Source data:
━━━━
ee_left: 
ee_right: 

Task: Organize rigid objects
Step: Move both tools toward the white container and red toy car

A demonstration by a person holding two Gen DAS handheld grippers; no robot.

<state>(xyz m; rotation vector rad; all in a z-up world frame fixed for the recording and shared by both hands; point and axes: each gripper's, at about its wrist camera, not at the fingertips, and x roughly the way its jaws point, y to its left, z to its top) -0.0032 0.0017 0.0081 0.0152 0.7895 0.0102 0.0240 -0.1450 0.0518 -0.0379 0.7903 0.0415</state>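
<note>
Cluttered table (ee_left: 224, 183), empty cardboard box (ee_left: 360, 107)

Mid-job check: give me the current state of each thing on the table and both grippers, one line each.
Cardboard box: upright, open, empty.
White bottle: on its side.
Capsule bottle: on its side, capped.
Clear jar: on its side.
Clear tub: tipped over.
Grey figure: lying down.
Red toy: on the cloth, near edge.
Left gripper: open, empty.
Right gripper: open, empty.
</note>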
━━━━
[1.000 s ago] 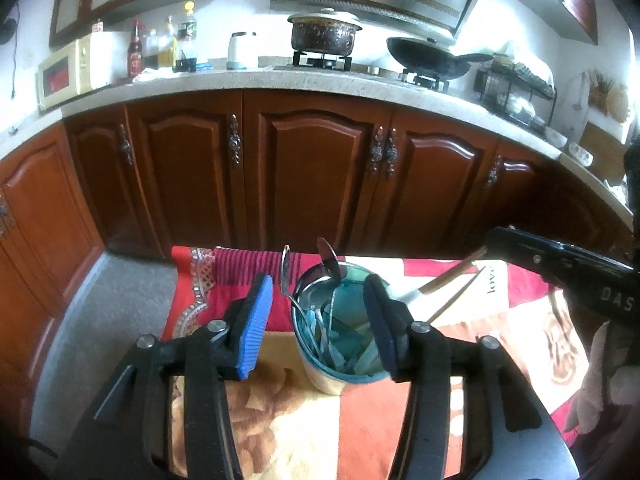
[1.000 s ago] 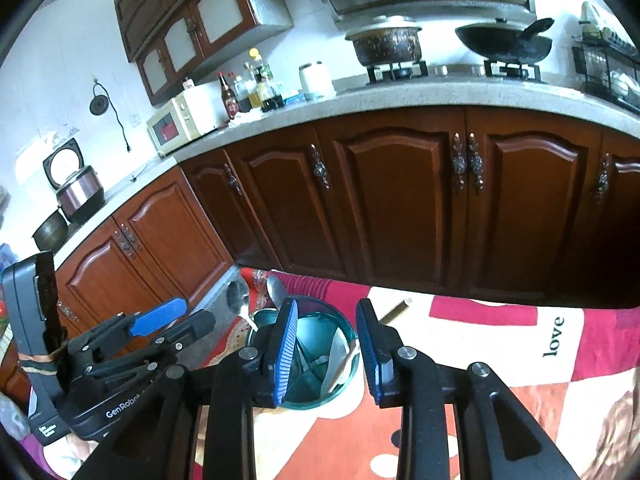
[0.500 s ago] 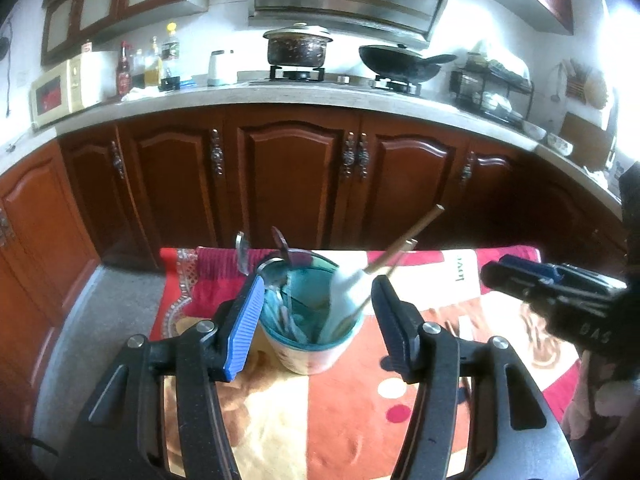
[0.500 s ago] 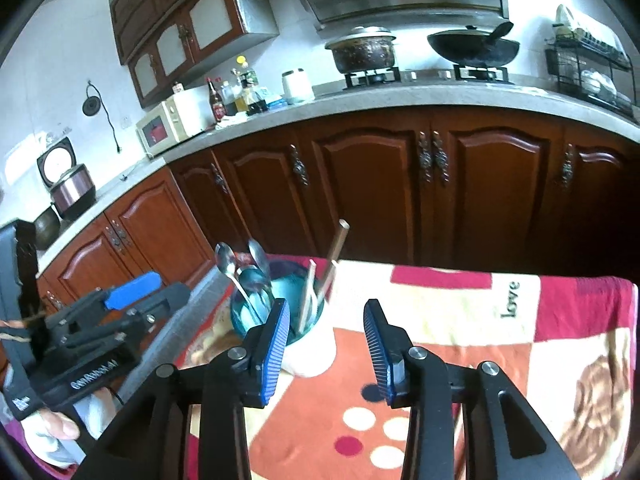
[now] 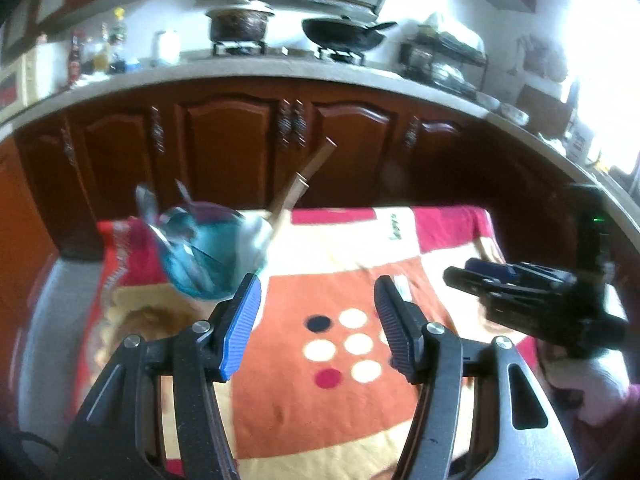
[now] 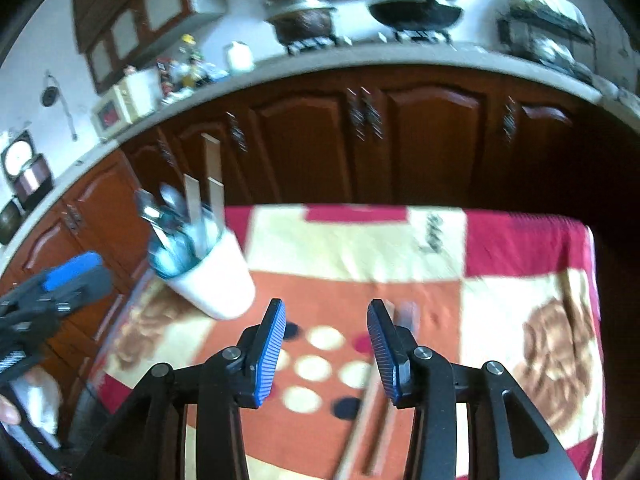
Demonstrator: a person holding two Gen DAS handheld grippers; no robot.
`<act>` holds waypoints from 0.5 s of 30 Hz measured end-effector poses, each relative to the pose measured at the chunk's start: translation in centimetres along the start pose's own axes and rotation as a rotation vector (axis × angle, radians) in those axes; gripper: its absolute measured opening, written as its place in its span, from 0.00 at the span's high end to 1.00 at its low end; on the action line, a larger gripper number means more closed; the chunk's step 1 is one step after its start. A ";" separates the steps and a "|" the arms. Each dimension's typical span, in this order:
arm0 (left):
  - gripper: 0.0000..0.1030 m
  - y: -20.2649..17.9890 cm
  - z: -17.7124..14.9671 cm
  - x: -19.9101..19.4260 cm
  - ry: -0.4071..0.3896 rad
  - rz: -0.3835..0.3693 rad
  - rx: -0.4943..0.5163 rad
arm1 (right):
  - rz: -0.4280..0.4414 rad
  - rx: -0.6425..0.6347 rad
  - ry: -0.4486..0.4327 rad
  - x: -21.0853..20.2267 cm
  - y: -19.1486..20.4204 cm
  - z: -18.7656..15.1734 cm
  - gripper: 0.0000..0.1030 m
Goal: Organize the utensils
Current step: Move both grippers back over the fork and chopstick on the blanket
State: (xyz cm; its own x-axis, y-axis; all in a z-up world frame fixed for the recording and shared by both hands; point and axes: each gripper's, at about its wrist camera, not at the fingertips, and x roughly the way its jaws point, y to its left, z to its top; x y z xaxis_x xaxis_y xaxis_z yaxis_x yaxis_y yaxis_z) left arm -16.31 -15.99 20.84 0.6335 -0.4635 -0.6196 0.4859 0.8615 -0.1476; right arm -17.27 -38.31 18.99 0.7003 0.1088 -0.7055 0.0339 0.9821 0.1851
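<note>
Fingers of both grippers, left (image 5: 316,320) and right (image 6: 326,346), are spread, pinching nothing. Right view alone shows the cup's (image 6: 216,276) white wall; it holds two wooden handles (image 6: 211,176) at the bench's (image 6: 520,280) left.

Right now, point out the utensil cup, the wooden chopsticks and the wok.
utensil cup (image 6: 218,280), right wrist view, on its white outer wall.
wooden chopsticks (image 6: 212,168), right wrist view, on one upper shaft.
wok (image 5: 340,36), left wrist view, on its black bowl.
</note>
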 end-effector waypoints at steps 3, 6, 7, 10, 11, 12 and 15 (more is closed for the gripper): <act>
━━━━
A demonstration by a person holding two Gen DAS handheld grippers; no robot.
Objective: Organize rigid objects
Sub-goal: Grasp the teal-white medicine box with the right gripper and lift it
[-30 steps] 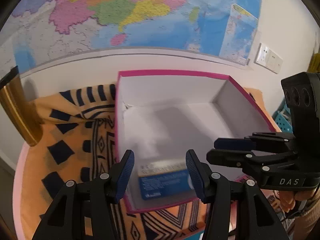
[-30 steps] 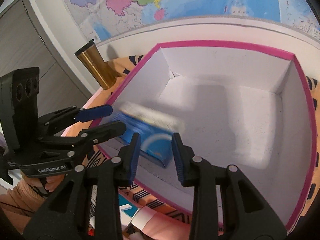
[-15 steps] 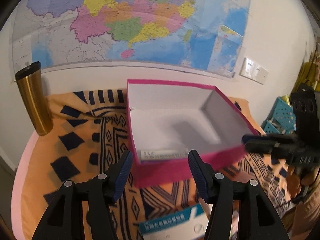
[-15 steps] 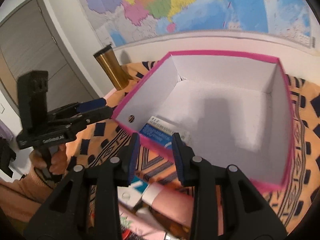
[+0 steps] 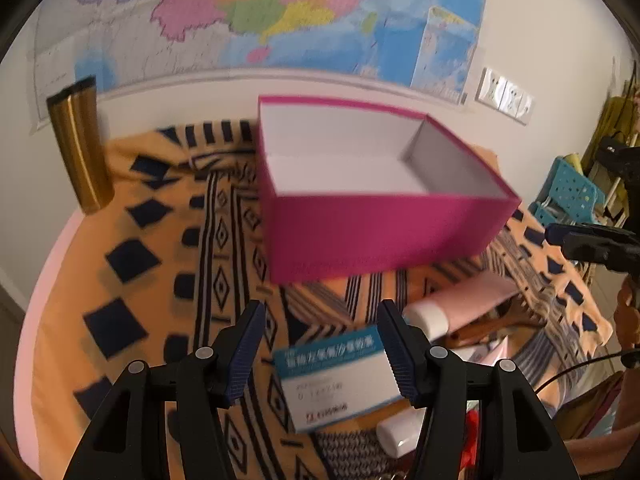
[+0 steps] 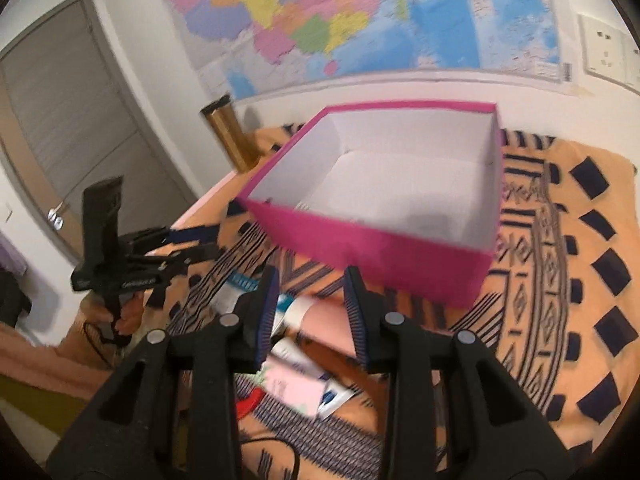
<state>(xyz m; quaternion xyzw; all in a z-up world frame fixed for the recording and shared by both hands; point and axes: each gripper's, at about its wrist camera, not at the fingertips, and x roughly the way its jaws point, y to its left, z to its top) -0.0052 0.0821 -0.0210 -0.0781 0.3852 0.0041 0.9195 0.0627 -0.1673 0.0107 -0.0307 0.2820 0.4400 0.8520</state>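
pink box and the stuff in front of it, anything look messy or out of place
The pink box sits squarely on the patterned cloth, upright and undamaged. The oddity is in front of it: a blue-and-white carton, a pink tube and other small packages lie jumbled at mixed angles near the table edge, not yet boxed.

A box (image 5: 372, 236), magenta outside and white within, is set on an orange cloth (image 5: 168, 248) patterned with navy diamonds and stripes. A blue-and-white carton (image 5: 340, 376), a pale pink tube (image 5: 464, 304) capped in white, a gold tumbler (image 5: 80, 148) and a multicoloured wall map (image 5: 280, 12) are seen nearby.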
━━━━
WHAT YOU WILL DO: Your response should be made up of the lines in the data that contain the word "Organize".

ANSWER SECTION:
Task: Organize rigid objects
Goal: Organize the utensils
Objective: Organize rigid objects

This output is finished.